By Michael MartinPublished 4 years ago 8 min read
Follow the Clues...
Photo by Jacky Lam on Unsplash

This would be my office one day. I’d never sit on this side of the desk again, either, staring at staged pictures of arrests that Chief Remington had nothing to do with that were hung beside pictures of his kids. Poor things looked just like Chief, too. I wondered what his daughter would look like if she grew his bushy mustache, she already resembled him so damn much. Did those kids also eat fast food out of a paper bag like the one sitting on Chief’s desk? Did they get the meat sweats too?

I started to wonder how long it’d take to get Chief’s stench out of my future office when his booming voice interrupted my thoughts.

“This one’s a doozy, boys. We’ve had that body in the morgue for days now and nary a damn lead.”

Thinking ahead, I’d went to the morgue that morning to inspect the body. Mid 30’s, white male, no apparent signs of trauma.

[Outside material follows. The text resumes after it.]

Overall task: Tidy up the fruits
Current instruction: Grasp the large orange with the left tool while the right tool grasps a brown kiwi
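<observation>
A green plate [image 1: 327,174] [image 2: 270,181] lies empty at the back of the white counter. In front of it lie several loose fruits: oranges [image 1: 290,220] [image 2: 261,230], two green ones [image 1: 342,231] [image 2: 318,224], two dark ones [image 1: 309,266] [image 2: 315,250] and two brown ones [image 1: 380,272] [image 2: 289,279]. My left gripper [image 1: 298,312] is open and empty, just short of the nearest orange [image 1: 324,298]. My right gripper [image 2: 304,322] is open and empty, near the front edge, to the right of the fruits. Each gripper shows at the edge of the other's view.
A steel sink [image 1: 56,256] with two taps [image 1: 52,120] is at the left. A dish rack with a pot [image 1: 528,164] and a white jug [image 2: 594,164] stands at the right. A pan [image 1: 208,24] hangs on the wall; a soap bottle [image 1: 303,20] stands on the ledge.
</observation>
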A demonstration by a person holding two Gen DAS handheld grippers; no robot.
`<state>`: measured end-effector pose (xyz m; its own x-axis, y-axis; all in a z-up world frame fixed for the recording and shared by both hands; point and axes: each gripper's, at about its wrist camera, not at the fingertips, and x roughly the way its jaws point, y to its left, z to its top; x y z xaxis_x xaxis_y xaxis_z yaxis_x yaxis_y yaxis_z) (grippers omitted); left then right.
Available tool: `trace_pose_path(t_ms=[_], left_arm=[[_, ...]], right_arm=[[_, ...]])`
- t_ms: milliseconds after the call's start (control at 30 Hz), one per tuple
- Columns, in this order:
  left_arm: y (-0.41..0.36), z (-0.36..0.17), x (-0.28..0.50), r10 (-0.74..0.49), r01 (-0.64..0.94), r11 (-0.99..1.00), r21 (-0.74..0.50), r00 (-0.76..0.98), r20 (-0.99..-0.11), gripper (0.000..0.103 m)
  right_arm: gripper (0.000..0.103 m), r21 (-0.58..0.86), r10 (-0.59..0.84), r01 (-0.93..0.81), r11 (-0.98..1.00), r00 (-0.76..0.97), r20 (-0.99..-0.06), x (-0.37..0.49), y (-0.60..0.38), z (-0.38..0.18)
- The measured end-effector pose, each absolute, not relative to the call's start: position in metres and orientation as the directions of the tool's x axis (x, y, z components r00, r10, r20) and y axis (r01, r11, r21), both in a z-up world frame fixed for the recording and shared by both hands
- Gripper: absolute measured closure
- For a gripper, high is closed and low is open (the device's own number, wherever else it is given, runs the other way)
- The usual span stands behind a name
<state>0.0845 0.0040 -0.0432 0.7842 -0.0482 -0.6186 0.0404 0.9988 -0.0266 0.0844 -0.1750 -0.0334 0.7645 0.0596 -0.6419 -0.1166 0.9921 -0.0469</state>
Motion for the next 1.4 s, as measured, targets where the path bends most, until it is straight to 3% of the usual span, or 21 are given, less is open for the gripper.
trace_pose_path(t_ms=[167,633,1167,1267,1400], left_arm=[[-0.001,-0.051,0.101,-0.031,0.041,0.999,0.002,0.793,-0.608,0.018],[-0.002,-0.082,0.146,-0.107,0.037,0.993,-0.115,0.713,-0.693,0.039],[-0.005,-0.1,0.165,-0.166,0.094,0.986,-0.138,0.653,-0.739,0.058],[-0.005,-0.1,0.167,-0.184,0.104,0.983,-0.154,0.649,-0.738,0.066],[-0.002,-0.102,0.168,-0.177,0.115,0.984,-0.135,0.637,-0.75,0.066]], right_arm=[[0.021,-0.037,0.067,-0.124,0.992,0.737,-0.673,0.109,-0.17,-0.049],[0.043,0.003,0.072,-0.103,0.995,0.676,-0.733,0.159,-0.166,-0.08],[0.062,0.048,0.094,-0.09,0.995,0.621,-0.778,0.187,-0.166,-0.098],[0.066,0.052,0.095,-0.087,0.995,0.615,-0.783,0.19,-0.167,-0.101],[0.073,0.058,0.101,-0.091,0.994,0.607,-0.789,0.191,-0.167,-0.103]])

Time to impress Chief with my foresight and preparedness–

“What is a doo-zee, Mr. Police Chief?” The high-pitched voice. The accent. Damnit, Esteban!

Like me, Esteban was a new hire. Originally from Spain, he spoke perfect English. And by perfect, I meant it was as if he read straight from a grammar textbook when he spoke. They needed to do a better job back in Spain preparing their students for how we actually talk here.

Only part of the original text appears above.